== SUPPLIED INFORMATION ==

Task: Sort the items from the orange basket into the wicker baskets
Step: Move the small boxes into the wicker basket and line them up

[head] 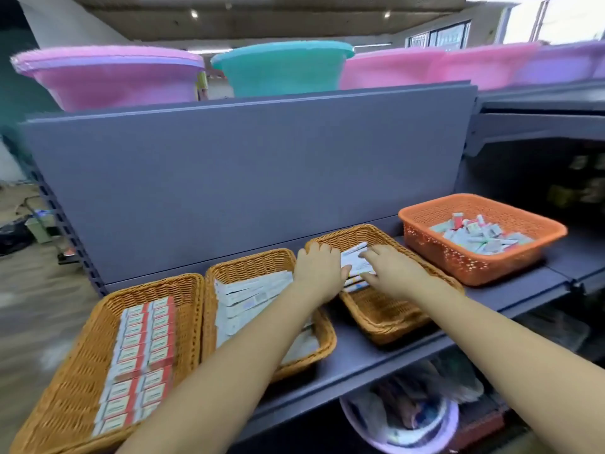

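The orange basket (471, 267) stands at the right of the grey shelf with several small white and pink boxes (481, 235) inside. Three wicker baskets sit in a row. The left one (65, 381) holds rows of red-and-white boxes (140, 362). The middle one (252, 260) holds white flat boxes. In the right wicker basket (386, 319) lies a stack of white boxes (355, 257). My left hand (319, 270) rests on that basket's left rim beside the stack. My right hand (389, 268) lies on the stack with fingers stretched out.
A grey back panel (248, 178) rises behind the shelf. Pink, teal and purple tubs (281, 70) stand on top of it. Below the shelf a purple basin (402, 424) holds bagged goods. The shelf's front edge (360, 375) runs below the baskets.
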Available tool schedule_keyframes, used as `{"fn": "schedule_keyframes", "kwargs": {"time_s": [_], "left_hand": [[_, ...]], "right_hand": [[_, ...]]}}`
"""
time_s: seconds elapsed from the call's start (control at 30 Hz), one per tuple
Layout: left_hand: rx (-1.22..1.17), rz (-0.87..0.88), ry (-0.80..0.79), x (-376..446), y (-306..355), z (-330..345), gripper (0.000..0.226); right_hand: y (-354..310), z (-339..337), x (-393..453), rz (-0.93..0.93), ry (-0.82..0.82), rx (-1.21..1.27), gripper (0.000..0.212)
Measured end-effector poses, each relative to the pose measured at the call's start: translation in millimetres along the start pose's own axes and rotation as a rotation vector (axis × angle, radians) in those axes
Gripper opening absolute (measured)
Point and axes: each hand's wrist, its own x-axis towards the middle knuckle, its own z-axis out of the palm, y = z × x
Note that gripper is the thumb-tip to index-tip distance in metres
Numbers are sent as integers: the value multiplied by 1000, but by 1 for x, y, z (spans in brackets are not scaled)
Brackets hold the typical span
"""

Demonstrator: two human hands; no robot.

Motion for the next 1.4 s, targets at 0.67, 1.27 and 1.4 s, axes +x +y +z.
{"fn": "schedule_keyframes", "kwargs": {"time_s": [0.67,1.27,1.4], "left_hand": [[-71,256,19,172,158,-2,47],[-239,73,-252,298,280,28,35],[-370,24,-338,312,290,36,35]], "right_hand": [[225,-23,8,352,-72,-41,52],[358,-14,52,148,-224,-18,14],[361,-9,53,145,-185,-30,18]]}}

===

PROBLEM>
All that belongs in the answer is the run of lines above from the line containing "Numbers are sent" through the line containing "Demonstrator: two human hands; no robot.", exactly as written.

PROBLEM SOLUTION>
Numbers are sent as integers: the value multiplied by 1000, but by 1 for x, y, z (spans in brackets are not scaled)
Brackets hold the typical span
"""

Demonstrator: two human hands; no robot.

There's no more to this exercise.